YOUR INSTRUCTIONS:
Return every line from the one with "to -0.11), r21" through the one with "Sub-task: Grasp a", inclusive, exactly as it appears below.

INFORMATION SUPPLIED:

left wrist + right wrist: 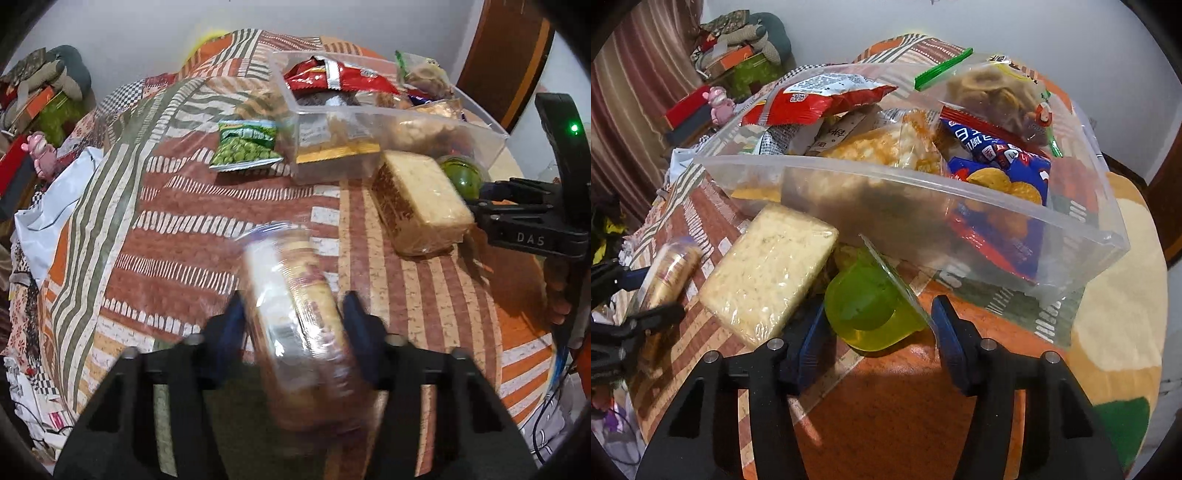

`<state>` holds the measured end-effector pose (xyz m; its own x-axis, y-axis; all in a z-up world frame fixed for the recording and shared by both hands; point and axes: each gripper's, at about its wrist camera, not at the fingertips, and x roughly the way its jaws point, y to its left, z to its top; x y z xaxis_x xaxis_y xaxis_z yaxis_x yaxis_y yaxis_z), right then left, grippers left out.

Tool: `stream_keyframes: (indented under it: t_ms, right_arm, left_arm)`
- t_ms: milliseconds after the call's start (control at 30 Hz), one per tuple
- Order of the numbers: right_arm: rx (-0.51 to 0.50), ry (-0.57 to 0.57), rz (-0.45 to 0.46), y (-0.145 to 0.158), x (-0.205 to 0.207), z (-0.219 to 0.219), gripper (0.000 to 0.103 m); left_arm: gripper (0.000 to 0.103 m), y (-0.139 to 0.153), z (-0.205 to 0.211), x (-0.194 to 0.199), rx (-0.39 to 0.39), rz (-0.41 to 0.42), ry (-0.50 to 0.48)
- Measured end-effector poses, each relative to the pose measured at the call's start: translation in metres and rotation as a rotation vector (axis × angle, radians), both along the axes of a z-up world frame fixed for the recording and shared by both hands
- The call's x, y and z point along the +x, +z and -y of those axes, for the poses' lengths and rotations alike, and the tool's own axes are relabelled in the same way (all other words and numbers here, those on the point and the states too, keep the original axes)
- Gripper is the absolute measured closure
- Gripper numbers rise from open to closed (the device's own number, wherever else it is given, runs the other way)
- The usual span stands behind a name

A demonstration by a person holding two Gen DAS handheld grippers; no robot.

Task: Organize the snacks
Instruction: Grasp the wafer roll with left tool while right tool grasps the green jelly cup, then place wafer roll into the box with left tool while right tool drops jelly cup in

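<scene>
Slippage is your main risk: your left gripper (293, 314) squeezes a cracker roll (295, 295) between its pads, and the wrapper looks slick, so a quick swing toward the bin (388, 122) could shed it. Your right gripper (877, 321) is spread wide around a green jelly cup (868, 310) lying tilted on the cloth (905, 387), not yet pinching; closing on its thin lid could flip it. Just left of that cup lies a wrapped cake (768, 273). Beyond, the bin sits nearly full. Both grippers point forward and slightly down.
</scene>
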<state>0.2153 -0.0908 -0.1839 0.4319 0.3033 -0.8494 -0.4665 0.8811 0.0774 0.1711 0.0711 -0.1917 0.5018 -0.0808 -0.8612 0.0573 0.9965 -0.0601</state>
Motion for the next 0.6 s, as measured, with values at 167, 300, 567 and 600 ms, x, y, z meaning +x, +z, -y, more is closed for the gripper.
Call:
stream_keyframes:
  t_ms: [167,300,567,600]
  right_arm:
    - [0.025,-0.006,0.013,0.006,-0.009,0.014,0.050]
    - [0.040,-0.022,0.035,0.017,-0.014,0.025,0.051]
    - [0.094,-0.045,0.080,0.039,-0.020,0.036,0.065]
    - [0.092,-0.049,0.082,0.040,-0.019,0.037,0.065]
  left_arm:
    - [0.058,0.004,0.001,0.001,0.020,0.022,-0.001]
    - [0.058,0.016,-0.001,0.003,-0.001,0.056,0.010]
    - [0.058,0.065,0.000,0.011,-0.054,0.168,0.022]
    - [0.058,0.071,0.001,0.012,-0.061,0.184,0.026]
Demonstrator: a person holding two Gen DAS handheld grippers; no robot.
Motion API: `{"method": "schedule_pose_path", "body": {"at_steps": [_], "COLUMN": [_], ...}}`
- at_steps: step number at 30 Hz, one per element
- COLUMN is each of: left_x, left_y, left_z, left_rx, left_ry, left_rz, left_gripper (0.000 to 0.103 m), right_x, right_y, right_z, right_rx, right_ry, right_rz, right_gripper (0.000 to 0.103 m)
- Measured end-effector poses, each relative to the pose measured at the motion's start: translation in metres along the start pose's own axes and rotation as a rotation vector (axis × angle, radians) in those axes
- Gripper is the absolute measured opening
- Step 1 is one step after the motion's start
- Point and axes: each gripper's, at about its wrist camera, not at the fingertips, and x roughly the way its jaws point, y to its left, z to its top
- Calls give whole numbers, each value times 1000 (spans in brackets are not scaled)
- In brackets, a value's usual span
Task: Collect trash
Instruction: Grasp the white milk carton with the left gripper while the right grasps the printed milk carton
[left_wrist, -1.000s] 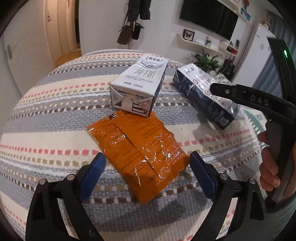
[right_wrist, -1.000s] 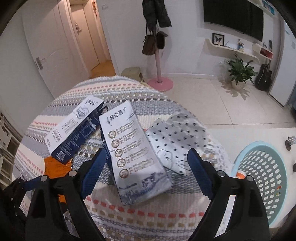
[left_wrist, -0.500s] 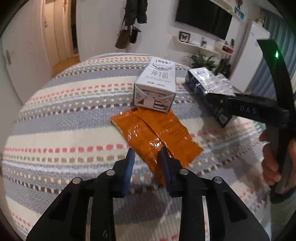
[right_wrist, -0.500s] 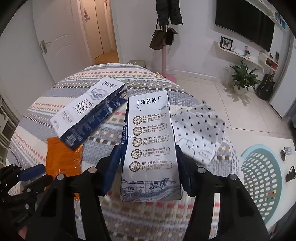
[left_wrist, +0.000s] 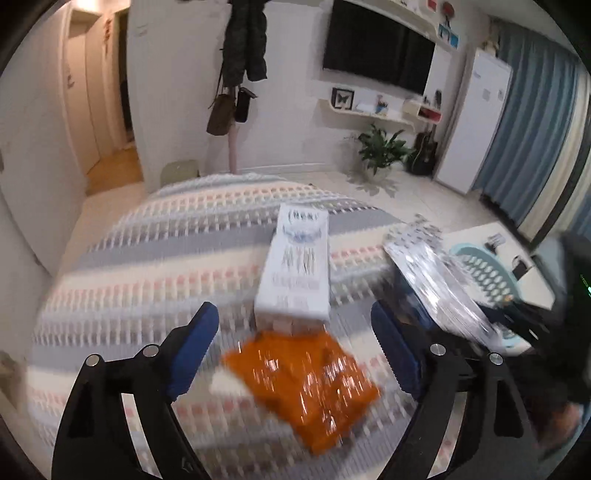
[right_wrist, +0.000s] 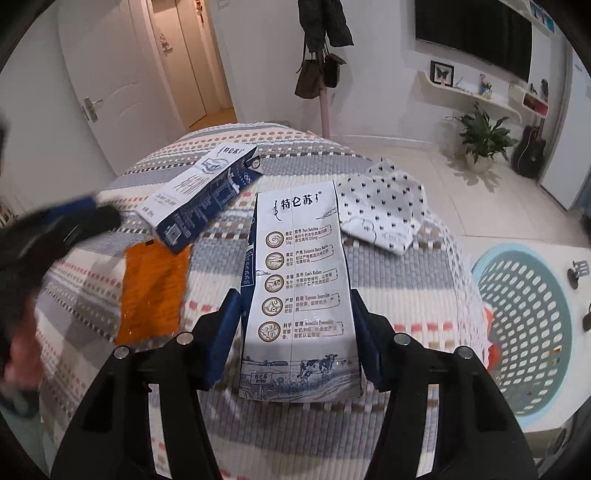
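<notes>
My right gripper (right_wrist: 295, 325) is shut on a tall white and blue milk carton (right_wrist: 299, 295), held above the striped bed cover. It also shows in the left wrist view (left_wrist: 436, 280), at the right. My left gripper (left_wrist: 295, 347) is open and empty, above an orange wrapper (left_wrist: 306, 376) lying on the cover. A second white milk carton (left_wrist: 295, 273) lies just beyond the wrapper. In the right wrist view the wrapper (right_wrist: 155, 291) and that carton (right_wrist: 199, 195) lie left of my held carton. The left wrist view is blurred.
A spotted white cloth (right_wrist: 384, 210) lies on the cover's far right. A light blue perforated basket (right_wrist: 524, 328) stands off the bed to the right, holding something orange at its rim. The striped cover (left_wrist: 166, 258) stretches left and far.
My left gripper shut near the orange wrapper, then opened again and rose away without it. My right gripper closed on the tall milk carton and lifted it.
</notes>
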Motion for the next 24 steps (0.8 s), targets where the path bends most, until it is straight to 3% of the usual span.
{"method": "schedule_pose_path", "body": {"at_steps": [5,9,15,16,17,18,24], "left_x": [56,78,98,100,100,101,70], "left_y": [-7,-12,-15,-14,-12,-10,0], "left_z": [29,35,35,35,35,35,40], "left_rx": [61,82,90,85,74,62,4], "left_ry": [135,180,227,230,228,218,84], "left_rz": [59,82,98,97,96,101,76], "left_gripper": [82,80,63,56,54,54,54], "right_x": [-13,-17,-11,-10,-8,-6,5], "right_y": [2,1,-1,0,-1,-2,-5], "right_z": [-14,-29,-31,-30,-28,-26,-19], "right_rx": [-17,-27,-25,-22,-8,3,25], "right_ry": [18,43,74,77,84,88,118], "right_rz": [30,37,29,30,31,29,14], "right_gripper": [55,56,56,61,71,73,73]}}
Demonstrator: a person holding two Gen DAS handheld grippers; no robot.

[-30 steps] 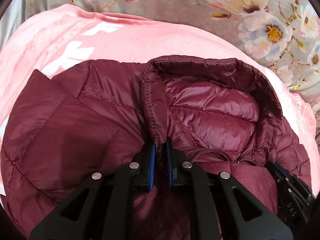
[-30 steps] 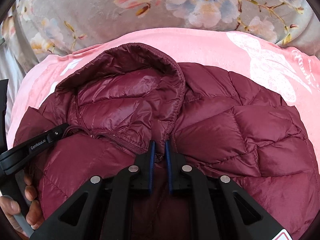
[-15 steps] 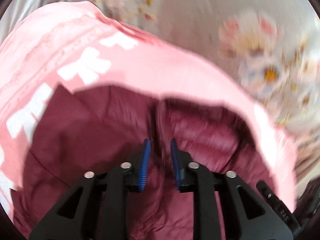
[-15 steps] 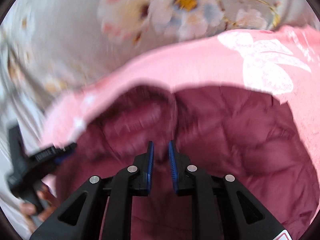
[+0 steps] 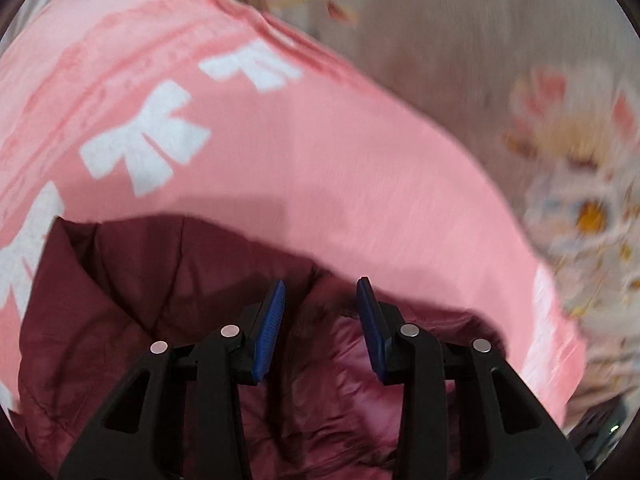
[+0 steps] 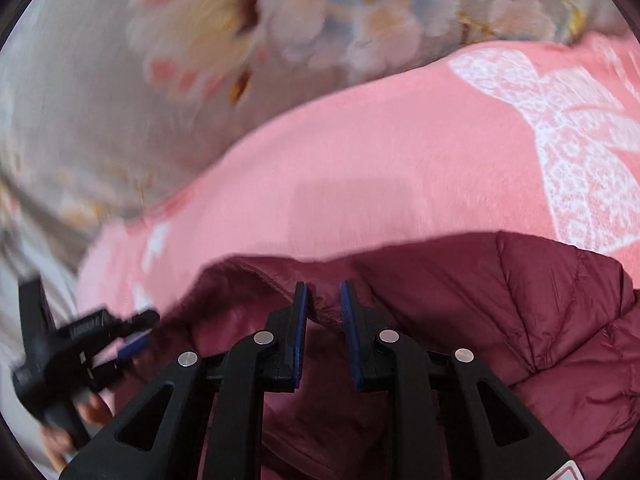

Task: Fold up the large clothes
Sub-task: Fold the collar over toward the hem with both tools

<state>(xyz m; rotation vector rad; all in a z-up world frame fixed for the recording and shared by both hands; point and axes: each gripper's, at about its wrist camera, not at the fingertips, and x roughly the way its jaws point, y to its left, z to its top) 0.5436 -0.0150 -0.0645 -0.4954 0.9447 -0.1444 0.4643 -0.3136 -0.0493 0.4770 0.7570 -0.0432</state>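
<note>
A maroon quilted puffer jacket (image 5: 132, 312) lies on a pink blanket (image 5: 304, 152); it also shows in the right wrist view (image 6: 500, 308). My left gripper (image 5: 320, 292) is open just above the jacket's collar, jaws apart and holding nothing. My right gripper (image 6: 323, 294) is open with a narrower gap, over the collar edge, and nothing is clamped between its pads. The left gripper (image 6: 136, 332) shows at the lower left of the right wrist view, held by a hand. Both views are motion-blurred.
The pink blanket (image 6: 380, 168) has white bow prints (image 5: 148, 140) and lies on a grey floral bedsheet (image 6: 120, 100). The sheet extends beyond the blanket's far edge in both views (image 5: 520, 60).
Both grippers have opened and let go of the jacket's collar. They have pulled back toward me, so less of the jacket and more of the blanket shows.
</note>
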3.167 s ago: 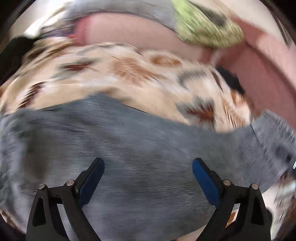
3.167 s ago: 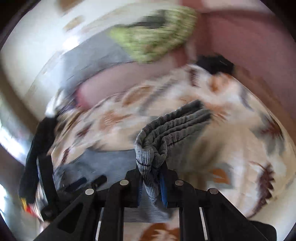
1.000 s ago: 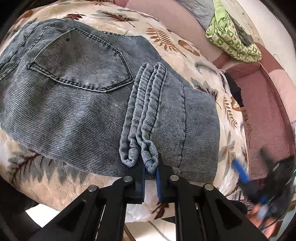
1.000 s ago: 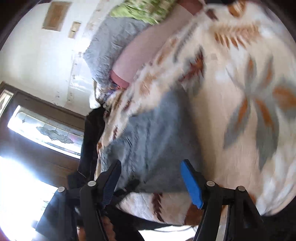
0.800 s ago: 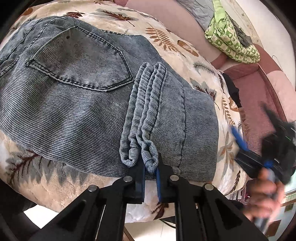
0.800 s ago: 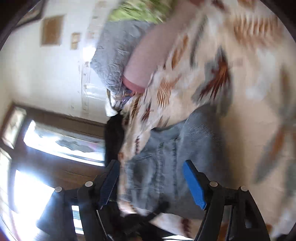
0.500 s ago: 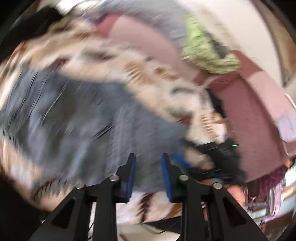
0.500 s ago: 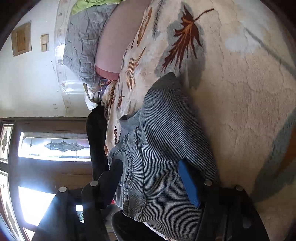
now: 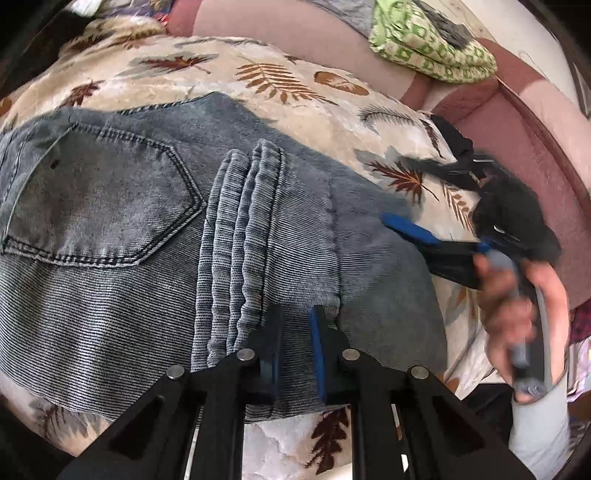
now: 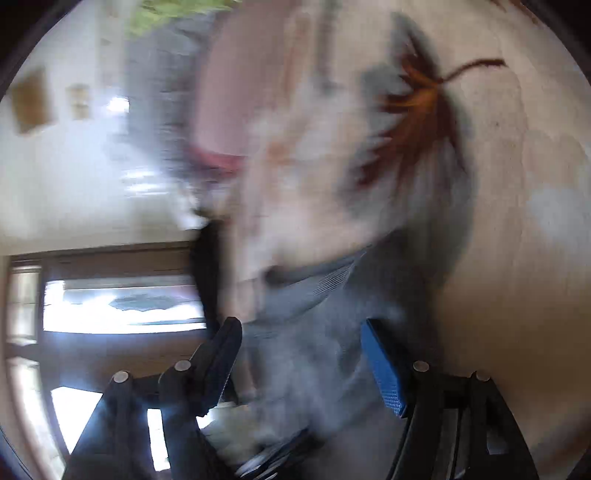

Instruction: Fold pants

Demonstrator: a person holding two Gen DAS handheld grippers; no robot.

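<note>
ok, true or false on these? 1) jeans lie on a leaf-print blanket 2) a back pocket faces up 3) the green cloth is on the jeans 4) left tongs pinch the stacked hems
1) True: the jeans lie on the blanket.
2) True: the back pocket faces up.
3) False: the green cloth sits on the sofa back, apart from the jeans.
4) False: the hems lie just beside the left tongs. Their jaws have just been closing and nothing is pinched between them.
</note>
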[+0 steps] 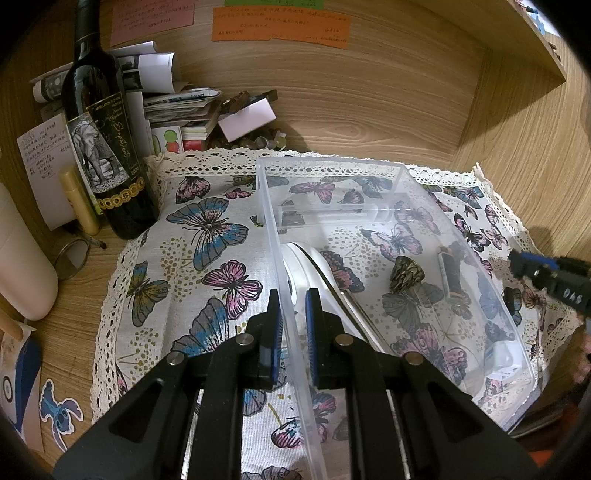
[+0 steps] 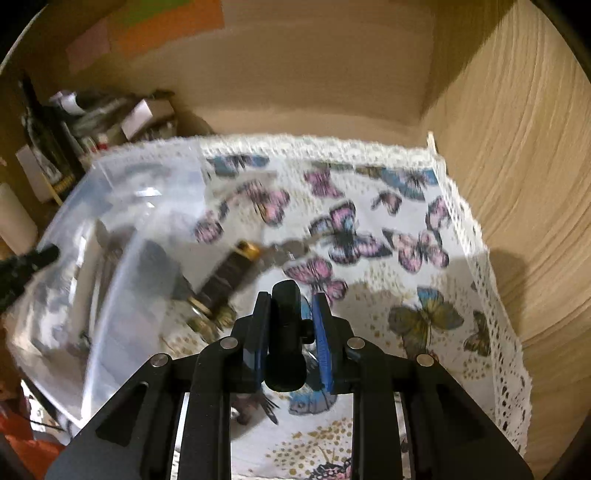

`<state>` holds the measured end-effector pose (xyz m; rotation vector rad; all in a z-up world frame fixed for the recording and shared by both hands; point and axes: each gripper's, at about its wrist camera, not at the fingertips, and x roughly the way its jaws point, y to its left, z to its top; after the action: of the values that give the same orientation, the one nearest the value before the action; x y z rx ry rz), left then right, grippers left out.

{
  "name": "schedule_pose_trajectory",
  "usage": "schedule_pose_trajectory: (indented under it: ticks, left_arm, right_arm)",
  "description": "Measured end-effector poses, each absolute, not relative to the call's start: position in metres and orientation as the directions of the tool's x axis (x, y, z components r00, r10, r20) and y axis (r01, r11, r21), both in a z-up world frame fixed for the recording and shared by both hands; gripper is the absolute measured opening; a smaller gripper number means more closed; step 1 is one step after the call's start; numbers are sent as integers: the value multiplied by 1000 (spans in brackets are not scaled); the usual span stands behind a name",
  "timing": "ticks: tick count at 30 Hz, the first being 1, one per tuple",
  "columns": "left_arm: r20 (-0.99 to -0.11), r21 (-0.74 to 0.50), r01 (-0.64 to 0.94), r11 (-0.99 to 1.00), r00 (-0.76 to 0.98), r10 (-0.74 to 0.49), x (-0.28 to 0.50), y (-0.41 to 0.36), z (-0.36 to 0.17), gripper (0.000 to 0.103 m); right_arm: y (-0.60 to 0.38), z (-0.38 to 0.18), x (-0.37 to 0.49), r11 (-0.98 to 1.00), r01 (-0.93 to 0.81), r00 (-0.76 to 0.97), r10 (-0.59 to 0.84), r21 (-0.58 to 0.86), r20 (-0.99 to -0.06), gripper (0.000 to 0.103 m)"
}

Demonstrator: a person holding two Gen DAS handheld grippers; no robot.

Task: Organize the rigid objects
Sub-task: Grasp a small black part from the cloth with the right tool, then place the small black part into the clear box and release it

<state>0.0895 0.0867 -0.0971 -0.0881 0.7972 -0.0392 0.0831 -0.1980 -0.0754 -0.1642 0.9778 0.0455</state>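
Observation:
A clear plastic box (image 1: 469, 254) stands on the butterfly cloth (image 1: 207, 236). My left gripper (image 1: 293, 302) is shut on the box's left wall. Inside the box lie a white round object (image 1: 306, 266), a patterned cone (image 1: 404, 275), a dark tube (image 1: 450, 273) and a small white piece (image 1: 498, 360). My right gripper (image 2: 290, 306) is shut on a black oblong object (image 2: 286, 332), held over the cloth just right of the box (image 2: 122, 280). The right wrist view is blurred. A dark tube with gold ends (image 2: 225, 280) shows there beside the box wall. The right gripper also shows at the left wrist view's right edge (image 1: 550, 277).
A wine bottle (image 1: 107, 155), a gold tube (image 1: 79, 199), a white bottle (image 1: 22, 262), a round mirror (image 1: 72, 253) and piled papers (image 1: 177, 107) crowd the far left. Wooden walls (image 1: 517, 147) close the back and right. Sticky notes (image 1: 280, 29) hang on the back wall.

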Motion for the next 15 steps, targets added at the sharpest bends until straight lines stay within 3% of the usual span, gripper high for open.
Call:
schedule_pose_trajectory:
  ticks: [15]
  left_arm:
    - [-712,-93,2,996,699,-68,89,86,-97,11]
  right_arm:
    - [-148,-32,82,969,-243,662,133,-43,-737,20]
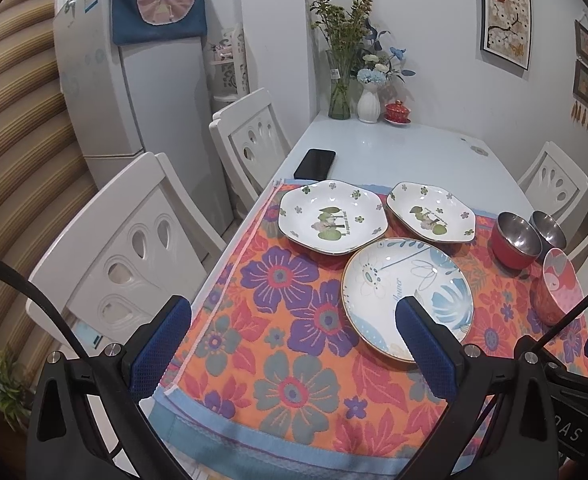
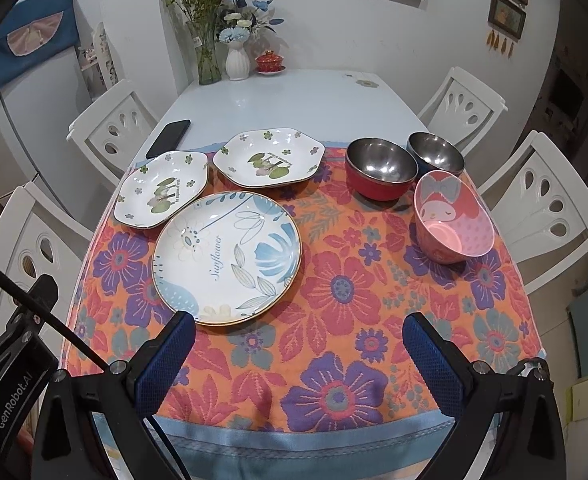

ANSWER TO THIS TASK:
  "columns": "left_arm: r20 (-0.99 to -0.11), r21 (-0.74 to 0.50), r01 (-0.64 to 0.94), r11 (-0.99 to 1.00), r00 (-0.76 to 0.98), r10 (-0.74 to 0.49), x (-0.28 to 0.50), y (-0.41 to 0.36), z (-0.36 to 0.17), gripper (0.000 to 0.103 m); right_arm: y (-0.60 to 0.38), z (-0.38 to 0.18), x (-0.37 to 0.49), r11 (-0.98 to 1.00), r01 (-0.93 to 0.81), r00 (-0.76 to 0.97), r10 (-0.59 to 0.84), r21 (-0.58 to 0.86), r20 (-0.99 to -0.06), gripper (0.000 to 0.103 m)"
}

Demonstrator: a person holding two Gen DAS handheld grippers; no robot.

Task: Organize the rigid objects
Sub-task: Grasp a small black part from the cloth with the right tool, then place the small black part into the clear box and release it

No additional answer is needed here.